My year was coming to an end more quickly than I wanted. The thought of having to leave where I was staying sent me into a terrible panic. But, I had to leave as they had family arriving for the graduation celebrations and needed the room I was using. I was terrified to head out to the next stage of my life. And even though being there made me miss having my own family it did provide a wonderfully safe and peaceful environment I hadn’t known in many years.

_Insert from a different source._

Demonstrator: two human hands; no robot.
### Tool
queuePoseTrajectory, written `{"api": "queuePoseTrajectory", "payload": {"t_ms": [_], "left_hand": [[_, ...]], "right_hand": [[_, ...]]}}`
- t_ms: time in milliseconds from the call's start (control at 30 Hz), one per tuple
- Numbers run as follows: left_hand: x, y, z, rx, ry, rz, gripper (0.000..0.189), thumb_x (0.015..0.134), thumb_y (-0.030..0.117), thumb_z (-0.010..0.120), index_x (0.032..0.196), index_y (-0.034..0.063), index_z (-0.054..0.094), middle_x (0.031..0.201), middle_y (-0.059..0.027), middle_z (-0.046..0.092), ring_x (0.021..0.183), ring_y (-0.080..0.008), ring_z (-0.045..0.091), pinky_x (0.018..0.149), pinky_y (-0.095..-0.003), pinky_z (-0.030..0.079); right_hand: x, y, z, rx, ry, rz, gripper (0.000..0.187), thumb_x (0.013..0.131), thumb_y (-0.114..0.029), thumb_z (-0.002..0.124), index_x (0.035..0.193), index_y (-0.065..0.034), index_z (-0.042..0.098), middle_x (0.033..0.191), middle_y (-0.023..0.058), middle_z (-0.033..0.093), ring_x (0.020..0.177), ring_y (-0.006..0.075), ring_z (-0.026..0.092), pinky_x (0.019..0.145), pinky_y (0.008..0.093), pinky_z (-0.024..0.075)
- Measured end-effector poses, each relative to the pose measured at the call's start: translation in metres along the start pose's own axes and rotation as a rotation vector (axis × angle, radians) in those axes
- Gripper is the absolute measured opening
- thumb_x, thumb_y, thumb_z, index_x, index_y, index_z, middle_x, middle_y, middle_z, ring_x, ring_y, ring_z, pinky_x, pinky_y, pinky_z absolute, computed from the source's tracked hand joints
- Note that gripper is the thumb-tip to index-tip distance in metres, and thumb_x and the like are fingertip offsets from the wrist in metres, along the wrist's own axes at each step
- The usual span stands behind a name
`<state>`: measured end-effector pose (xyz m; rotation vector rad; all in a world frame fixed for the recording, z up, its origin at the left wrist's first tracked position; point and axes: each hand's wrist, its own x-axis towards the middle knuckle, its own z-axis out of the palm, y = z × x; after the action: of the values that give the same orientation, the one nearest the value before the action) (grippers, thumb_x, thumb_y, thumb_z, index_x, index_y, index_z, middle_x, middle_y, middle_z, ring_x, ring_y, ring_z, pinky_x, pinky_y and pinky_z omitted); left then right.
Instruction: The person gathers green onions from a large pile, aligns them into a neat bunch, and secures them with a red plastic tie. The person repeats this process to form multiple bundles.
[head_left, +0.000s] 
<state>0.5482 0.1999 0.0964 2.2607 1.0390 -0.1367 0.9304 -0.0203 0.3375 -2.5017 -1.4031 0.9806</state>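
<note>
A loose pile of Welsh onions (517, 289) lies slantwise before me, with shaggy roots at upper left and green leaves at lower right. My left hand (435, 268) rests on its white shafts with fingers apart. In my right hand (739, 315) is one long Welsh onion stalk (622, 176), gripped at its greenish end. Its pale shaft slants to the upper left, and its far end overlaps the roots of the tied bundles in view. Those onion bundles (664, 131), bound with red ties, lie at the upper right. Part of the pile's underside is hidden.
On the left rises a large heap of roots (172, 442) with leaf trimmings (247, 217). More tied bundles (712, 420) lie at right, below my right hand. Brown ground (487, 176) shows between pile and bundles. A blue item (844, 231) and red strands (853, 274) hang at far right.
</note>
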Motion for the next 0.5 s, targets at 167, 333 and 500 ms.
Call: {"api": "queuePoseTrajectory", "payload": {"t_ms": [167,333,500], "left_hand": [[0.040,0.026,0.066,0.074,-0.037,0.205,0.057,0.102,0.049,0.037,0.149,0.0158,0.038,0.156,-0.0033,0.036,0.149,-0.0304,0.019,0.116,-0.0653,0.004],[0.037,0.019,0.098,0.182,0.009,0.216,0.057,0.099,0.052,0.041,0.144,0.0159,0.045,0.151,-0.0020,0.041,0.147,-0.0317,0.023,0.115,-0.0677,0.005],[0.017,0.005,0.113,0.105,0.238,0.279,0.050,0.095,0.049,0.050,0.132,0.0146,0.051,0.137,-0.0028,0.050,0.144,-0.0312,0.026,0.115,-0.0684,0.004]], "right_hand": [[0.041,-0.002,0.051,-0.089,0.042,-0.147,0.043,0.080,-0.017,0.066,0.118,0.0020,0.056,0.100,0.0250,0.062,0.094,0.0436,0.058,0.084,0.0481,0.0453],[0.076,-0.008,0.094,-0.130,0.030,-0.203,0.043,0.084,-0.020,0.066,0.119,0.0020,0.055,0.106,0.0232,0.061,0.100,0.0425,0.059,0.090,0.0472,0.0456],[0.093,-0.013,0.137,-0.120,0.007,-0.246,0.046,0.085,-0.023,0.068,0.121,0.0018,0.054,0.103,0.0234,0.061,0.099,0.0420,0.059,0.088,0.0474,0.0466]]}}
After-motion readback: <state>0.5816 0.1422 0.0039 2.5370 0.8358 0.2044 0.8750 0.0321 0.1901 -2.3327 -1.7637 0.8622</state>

After I graduated from High School I spent my summer as a counselor at a Jewish camp in North Carolina. My sister helped me figure out what I needed to do to apply and she thought I would make good money for my following year at college. Yep, I got into a college. I had no idea how I did with the grades I had but I was relieved nonetheless that I made it into one. However, I couldn’t even think about college because my first worry was going to a summer camp where I knew no one. I was incredibly terrified. I HATED new situations. And yet I went anyway and I was so glad I did. I made wonderful friends who even 20 years later I’m proud to still have them in my life. More importantly though as I continued to return to this camp to work for another 10 years, it gave me a sense of purpose and belonging which I desperately needed. Looking back on my first summer there, I have no doubt it gave me many opportunities that thankfully veered me off of a dangerous path I was soon going to take. It’s interesting. I can’t put my finger on one situation that was life altering. It really was Bashert that I was presented with the right opportunities just at the right time in my life and all of those events together saved me from self destruction. Although it would be another 16 years before I would be able to totally break away from my abuser, the groundwork was being laid.